- WHAT IS NEEDED -
Show all lines from the material that carry the word "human".
*** INFORMATION ***
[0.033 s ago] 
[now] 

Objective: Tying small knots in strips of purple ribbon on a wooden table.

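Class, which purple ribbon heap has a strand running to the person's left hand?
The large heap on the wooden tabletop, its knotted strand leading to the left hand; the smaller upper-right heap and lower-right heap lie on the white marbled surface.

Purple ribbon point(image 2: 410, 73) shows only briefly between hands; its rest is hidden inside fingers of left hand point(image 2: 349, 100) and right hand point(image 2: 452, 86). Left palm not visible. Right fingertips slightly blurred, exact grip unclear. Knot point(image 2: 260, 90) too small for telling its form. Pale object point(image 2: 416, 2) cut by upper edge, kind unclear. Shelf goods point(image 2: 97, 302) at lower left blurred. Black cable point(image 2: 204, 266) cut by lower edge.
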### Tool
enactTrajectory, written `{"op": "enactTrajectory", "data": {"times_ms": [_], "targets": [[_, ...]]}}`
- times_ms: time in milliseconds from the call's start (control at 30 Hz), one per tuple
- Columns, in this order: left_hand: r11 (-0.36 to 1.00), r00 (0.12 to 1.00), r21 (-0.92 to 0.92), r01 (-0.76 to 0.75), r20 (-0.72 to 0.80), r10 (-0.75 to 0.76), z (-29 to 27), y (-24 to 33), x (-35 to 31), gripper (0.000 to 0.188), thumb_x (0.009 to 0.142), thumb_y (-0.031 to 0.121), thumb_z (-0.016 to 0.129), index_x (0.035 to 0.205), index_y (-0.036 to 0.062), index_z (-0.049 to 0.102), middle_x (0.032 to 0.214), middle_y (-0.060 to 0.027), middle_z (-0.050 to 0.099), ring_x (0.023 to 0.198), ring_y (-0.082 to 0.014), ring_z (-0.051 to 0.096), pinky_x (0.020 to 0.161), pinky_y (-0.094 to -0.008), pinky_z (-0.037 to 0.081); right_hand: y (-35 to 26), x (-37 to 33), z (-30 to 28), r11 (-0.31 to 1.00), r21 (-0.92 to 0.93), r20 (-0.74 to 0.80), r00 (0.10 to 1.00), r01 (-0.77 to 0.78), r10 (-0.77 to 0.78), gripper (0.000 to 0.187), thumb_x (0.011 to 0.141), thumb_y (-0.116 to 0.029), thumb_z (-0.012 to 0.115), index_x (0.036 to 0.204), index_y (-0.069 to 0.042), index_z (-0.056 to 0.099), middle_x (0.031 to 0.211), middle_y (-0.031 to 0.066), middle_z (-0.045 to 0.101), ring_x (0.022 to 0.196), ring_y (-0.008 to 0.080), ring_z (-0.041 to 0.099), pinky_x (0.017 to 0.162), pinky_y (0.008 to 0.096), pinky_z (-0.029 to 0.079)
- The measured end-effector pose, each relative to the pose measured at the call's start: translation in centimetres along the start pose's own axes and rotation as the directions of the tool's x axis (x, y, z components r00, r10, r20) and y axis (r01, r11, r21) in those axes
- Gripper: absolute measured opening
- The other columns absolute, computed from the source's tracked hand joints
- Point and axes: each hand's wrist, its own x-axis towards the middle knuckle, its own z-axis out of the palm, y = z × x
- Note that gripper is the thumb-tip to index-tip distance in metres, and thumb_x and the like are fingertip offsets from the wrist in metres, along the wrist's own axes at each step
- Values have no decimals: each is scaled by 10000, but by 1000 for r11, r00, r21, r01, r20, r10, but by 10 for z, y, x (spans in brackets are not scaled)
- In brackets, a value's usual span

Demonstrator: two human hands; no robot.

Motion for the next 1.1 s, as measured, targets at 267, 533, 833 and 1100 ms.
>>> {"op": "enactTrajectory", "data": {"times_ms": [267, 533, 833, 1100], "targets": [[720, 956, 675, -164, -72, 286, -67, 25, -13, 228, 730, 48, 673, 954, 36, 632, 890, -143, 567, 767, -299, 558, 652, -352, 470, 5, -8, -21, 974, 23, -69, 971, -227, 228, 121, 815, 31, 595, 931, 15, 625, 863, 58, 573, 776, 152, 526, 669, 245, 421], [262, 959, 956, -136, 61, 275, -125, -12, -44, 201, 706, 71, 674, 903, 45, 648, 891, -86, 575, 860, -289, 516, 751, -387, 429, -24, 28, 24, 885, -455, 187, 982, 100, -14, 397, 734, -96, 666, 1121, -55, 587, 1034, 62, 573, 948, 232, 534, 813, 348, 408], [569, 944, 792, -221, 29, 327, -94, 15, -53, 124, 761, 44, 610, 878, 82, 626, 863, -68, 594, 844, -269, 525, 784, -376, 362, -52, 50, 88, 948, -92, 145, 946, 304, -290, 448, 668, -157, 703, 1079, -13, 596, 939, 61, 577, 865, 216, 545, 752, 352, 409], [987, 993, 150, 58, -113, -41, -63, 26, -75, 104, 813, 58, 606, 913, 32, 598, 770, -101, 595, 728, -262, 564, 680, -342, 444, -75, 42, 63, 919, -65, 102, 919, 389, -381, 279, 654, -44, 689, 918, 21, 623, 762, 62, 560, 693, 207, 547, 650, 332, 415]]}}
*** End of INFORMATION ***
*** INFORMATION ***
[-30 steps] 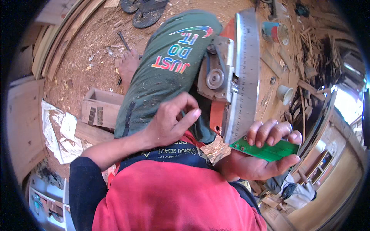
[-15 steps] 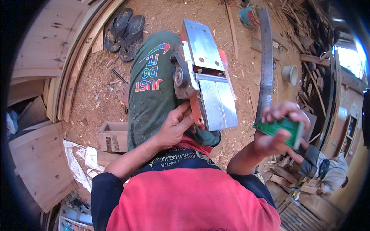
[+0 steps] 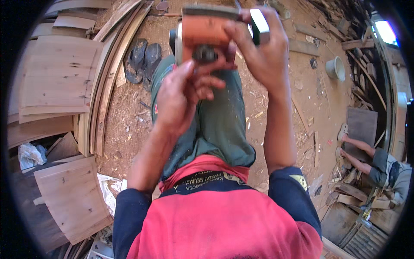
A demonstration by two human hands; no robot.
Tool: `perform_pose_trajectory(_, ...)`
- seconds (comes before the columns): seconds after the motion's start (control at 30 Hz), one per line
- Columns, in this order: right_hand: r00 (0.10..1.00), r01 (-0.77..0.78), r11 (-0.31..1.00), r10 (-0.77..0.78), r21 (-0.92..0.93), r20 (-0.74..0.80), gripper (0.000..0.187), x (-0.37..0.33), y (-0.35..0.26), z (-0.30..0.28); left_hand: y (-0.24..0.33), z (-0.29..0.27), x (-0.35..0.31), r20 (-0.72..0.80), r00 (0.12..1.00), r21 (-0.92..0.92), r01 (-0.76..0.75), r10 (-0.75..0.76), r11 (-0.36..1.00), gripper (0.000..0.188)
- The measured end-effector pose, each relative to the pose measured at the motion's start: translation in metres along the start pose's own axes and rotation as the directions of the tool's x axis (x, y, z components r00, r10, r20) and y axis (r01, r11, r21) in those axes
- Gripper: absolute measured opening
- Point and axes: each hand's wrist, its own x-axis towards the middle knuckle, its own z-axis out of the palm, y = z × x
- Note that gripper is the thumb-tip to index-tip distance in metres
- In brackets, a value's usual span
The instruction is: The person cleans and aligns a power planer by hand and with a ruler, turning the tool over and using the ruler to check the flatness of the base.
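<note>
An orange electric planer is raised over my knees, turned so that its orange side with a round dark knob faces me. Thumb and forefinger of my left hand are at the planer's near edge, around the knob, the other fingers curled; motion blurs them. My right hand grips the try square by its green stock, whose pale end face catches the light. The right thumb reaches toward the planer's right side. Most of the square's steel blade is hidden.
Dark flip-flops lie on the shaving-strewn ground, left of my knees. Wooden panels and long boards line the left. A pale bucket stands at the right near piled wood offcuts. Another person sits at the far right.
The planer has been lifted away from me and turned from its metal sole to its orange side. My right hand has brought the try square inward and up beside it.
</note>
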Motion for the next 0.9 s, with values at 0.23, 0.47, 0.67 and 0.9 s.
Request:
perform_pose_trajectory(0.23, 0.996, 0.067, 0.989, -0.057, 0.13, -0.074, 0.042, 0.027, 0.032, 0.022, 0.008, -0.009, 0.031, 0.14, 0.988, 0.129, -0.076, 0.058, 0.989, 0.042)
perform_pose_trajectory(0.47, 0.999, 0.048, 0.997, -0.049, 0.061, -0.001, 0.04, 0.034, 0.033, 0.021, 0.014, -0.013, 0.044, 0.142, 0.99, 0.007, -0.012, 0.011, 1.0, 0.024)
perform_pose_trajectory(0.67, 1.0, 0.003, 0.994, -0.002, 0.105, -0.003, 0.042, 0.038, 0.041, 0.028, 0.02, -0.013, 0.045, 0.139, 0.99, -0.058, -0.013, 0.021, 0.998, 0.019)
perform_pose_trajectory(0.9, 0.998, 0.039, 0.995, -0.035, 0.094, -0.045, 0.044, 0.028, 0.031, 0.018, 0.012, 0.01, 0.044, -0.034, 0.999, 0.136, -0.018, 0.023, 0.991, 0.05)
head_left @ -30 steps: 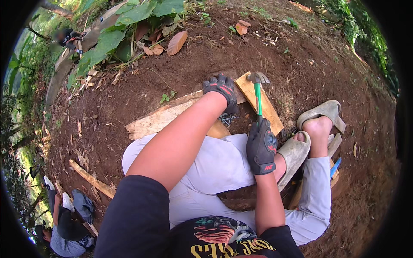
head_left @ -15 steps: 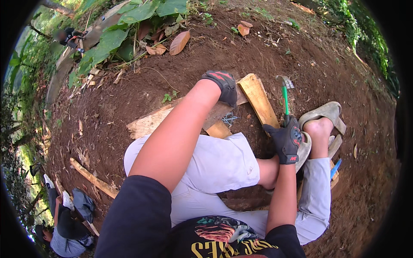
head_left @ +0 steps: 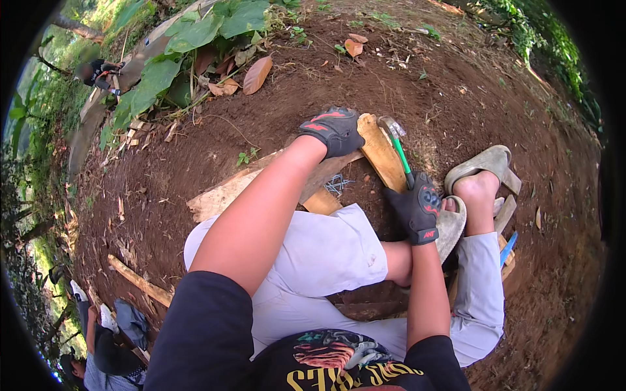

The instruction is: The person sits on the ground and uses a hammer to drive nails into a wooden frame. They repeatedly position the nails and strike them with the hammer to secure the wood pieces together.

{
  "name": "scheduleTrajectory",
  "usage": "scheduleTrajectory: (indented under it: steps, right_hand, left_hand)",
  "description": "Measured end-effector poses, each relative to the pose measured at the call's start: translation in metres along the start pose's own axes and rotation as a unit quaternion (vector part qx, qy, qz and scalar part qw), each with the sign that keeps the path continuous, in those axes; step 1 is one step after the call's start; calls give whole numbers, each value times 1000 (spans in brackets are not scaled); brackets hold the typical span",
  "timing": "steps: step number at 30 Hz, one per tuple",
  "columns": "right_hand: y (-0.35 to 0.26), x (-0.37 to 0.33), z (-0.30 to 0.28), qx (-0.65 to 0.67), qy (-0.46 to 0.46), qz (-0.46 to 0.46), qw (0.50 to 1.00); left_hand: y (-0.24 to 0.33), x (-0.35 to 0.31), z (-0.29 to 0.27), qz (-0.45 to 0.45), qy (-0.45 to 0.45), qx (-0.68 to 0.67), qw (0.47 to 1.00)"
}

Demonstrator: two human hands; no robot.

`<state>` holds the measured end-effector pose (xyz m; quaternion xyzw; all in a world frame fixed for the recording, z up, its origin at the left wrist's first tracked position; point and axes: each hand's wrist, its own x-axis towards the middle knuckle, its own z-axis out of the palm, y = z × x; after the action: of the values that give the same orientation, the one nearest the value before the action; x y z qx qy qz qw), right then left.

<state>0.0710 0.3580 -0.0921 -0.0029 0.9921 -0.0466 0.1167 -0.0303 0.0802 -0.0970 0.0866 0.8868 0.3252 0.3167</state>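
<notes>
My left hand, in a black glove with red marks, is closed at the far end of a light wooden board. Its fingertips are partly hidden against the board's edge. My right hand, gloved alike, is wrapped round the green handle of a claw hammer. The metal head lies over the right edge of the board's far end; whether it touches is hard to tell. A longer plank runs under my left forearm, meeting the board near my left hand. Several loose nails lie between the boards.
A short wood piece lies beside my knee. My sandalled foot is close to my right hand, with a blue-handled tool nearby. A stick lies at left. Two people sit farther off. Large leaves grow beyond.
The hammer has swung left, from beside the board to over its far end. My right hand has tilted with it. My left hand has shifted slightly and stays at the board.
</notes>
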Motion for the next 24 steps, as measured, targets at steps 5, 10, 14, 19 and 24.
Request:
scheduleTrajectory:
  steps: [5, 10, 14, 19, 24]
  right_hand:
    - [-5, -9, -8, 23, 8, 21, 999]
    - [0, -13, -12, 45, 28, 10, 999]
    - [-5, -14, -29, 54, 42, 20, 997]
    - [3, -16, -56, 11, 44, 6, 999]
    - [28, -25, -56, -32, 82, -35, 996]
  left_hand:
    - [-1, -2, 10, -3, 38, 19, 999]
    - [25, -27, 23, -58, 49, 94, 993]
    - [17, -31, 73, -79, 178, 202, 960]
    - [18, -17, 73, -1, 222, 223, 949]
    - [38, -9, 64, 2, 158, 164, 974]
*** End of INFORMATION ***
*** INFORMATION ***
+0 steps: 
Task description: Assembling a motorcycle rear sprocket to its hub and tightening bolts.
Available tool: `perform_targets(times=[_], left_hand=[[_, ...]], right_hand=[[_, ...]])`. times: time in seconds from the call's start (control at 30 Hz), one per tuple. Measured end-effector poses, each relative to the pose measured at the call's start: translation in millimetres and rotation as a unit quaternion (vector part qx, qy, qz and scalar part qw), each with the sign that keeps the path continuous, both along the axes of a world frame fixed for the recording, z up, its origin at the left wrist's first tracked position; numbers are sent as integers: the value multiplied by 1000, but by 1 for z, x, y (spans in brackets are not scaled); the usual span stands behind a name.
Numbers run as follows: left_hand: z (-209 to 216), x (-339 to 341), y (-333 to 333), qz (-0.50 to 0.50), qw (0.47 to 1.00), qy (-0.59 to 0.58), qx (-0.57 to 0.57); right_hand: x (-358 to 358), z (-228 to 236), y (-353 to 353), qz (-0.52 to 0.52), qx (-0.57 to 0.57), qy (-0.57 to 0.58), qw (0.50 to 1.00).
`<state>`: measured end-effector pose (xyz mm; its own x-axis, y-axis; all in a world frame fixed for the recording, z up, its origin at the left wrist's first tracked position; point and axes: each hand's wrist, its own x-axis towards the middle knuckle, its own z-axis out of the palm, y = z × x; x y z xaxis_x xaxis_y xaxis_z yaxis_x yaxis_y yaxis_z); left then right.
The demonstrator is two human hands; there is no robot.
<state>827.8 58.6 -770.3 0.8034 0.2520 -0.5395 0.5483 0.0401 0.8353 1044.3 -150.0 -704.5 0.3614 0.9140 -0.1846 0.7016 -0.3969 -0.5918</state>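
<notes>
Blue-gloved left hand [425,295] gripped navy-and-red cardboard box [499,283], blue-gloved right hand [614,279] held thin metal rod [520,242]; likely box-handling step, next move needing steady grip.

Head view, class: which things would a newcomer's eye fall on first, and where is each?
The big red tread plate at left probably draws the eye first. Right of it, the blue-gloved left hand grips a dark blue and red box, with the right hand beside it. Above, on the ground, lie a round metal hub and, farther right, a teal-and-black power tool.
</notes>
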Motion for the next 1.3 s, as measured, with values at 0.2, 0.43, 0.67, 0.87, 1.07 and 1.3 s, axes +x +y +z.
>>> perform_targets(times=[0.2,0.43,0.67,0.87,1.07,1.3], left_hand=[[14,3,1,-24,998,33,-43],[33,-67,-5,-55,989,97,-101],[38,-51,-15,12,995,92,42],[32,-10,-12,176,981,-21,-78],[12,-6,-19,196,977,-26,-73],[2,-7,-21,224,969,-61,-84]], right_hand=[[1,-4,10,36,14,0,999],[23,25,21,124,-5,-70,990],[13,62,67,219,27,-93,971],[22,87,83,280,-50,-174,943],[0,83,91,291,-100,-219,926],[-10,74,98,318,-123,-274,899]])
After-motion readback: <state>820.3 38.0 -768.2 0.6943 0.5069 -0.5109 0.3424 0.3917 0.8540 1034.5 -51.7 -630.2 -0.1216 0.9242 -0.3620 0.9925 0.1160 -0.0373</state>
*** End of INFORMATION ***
- SOLUTION TO THIS TASK -
Demonstrator: two human hands; no robot.
A demonstration by two human hands; no robot.
Demonstrator: two human hands; no robot.
The demonstrator is two human hands; there is no robot.

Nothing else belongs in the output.